Head space: Finding a way to do 3D surgery on the brain
When Avi Yaron was 26 years old he had a motorbike accident - a day he describes as the luckiest of his life.
As doctors scanned his head to check for damage, they found a tumour deep inside his brain which may otherwise have remained undetected.
And in 1993 the electronic engineering student from Israel was told the mass they had just discovered was nestling close to areas of the brain critical for movement and thought.
He now faced a choice - to have complex, invasive surgery that carried a risk of paralysis, or to find another way.
After a year of searching, Mr Yaron came across a surgeon in New York who removed part of the tumour successfully, and samples showed it was benign. The engineer was then advised to wait until technology had improved enough for the next operation to be less risky.
But for Mr Yaron this was not an option. The possibility remained it could put pressure on parts of the brain as it grew.
He said: "I was young and thinking of starting a family. I could not be passive about this sword hanging over my head."
After five years of seeking out key surgeons and experts in technology, Mr Yaron had the rest of the tumour removed during a conventional operation - with good results.
But this epic search for better surgical options continued to play on his mind. He kept thinking of and experimenting with ways to do brain surgery in a less invasive way.
And over the last few years he perfected a way to do surgery on the brain - in 3D.
Surgery through a scope
In the last 25 years minimally invasive surgery has become commonplace for the relatively easy-to-reach areas of the body, such as keyhole surgery on the abdomen and womb. And more recently surgeons have been able to use scopes (tube-like instruments) in brain surgery too.
During these procedures a thin scope is inserted via a surgically-made or naturally-occurring port in the skin. A camera attached to the end of the scope relays images to a screen for the surgeon to see.
And surgical instruments are passed down the scopes to take samples of tissues or remove masses.
Early versions allowed surgeons to look at 2D images in standard definition, evolving over the last decade into more high definition systems.
Surgeons constantly translate these 2D images into 3D as they operate, much as we do when watching 2D television screens.
More recently 3D technology has become available for certain types of operation. But 3D brain surgery has been a much harder feat to achieve.
In neurosurgery the scopes need to be very small in diameter so they can pass through narrow ports such as the nose.
But most 3D scopes rely on two optical channels - each containing a single sensor. Each sensor collects two separate images that are then mixed together to give the appearance of three dimensions as a user looks at the screen - mirroring the way human eyes see.
It has so far proved difficult to make an instrument small enough that is able to produce the high-quality images neurosurgeons need.
But Mr Yaron says his team have cracked this puzzle by thinking laterally. Rather than copying human anatomy, their scope mimics the compound eye of a bee.
The scope contains a miniature sensor with hundreds of thousands of micron-sized elements, each looking in slightly different directions and mapping the surgical field from many different points.
Using software this is translated into images for the left and right eye. Using this single sensor system, Mr Yaron's company, Visionsense, have produced a scope small enough to operate on the brain.

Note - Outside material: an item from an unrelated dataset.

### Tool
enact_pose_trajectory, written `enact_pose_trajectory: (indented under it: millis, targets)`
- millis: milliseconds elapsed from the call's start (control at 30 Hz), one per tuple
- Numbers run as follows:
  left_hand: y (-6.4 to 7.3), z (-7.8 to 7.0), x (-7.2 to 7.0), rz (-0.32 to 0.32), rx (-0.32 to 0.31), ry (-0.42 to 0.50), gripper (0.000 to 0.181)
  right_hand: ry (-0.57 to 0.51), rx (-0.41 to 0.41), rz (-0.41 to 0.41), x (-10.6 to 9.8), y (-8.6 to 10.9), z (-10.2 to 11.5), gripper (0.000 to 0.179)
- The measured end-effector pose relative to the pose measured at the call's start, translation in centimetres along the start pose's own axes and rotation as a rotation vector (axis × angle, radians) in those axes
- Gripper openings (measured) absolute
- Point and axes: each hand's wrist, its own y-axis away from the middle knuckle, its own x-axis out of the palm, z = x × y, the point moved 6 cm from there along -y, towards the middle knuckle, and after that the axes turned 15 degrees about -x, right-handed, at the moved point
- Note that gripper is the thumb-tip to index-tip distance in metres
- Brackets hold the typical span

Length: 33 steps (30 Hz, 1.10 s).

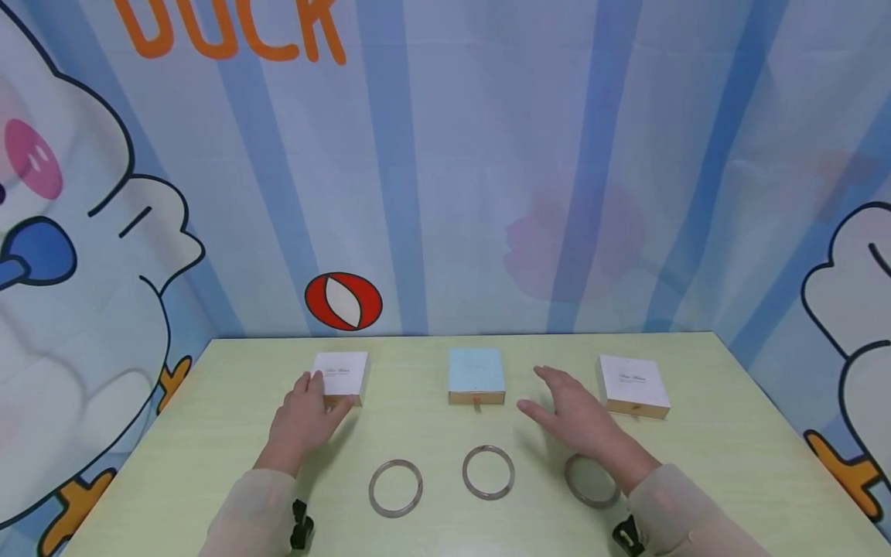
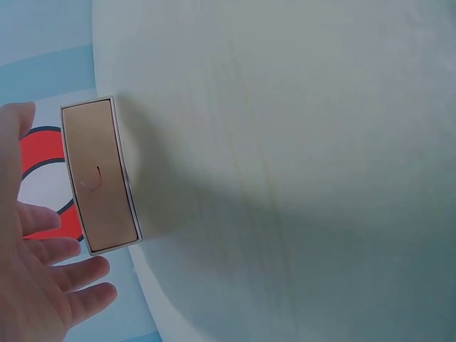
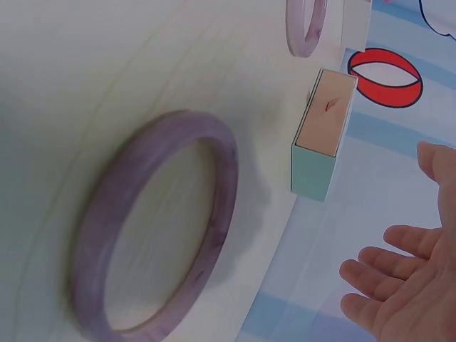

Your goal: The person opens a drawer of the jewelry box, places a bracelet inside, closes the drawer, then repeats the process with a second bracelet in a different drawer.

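My left hand [image 1: 301, 418] reaches over the left white box [image 1: 350, 367] with fingers spread; in the left wrist view, the box's tan drawer front [image 2: 100, 185] lies beside the loosely extended fingers. Whether they touch the box I cannot tell. Between a light-blue box [image 1: 476, 370] and the right white box [image 1: 633, 379] hovers my right hand [image 1: 578, 414], fingers extended and holding nothing. Three pale purple bangles lie flat in front: a left one [image 1: 372, 491], a middle one [image 1: 465, 473] and a right one [image 1: 592, 504], the last partly hidden by my right forearm.
The light wooden table [image 1: 431, 433] ends at the back against a blue striped cloth [image 1: 459, 193] printed with cartoon ducks. Each box has a small pull tab on its front. Dark straps [image 1: 302, 526] sit at both wrists.
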Motion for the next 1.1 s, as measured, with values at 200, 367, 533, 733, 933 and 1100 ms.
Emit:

Shahzada Ahmed from the Queen Elizabeth Hospital in Birmingham who carried out one of the first 3D endoscopic neurosurgical procedures in the UK says: "A bit like going to the movies, Avatar is a great movie in HD but it is an even better one in 3D.
"When I use the scope there is a better appreciation of depth and the pictures feel more real to me."
It also allows him to see his instruments in 3D, which he feels gives him a better understanding of where they are in relation to key parts of anatomy.
A number of studies are now being carried out to see if the 3D approach is better than commonly used 2D high definition systems.
Hani Marcus, a neurosurgeon at the Hamlyn Centre, Imperial College London recently compared the scope to conventional tools, using a model brain and surgeons who are novices to this endoscopic approach.
The study suggests the 3D aspect is beneficial - leading to a faster operation and subjective improvements in depth perception.
But Mr Marcus says it would be a mistake to automatically assume 3D is definitely better than 2D, and thinks further studies are needed.
There are a number of potential problems - surgeons who are already used to seeing 2D may find this approach hard to get used to.
And just as some people don't enjoy watching 3D films and feel slightly nauseous, the same may hold for some surgeons.
But for Mr Yaron, whose scope is now being used in the US and across Europe, this invention is the bright side of an issue that has been playing on his mind for many years.
He says: "If I hadn't had this accident I wouldn't have been able to offer this solution. And I really know how it feels to need options."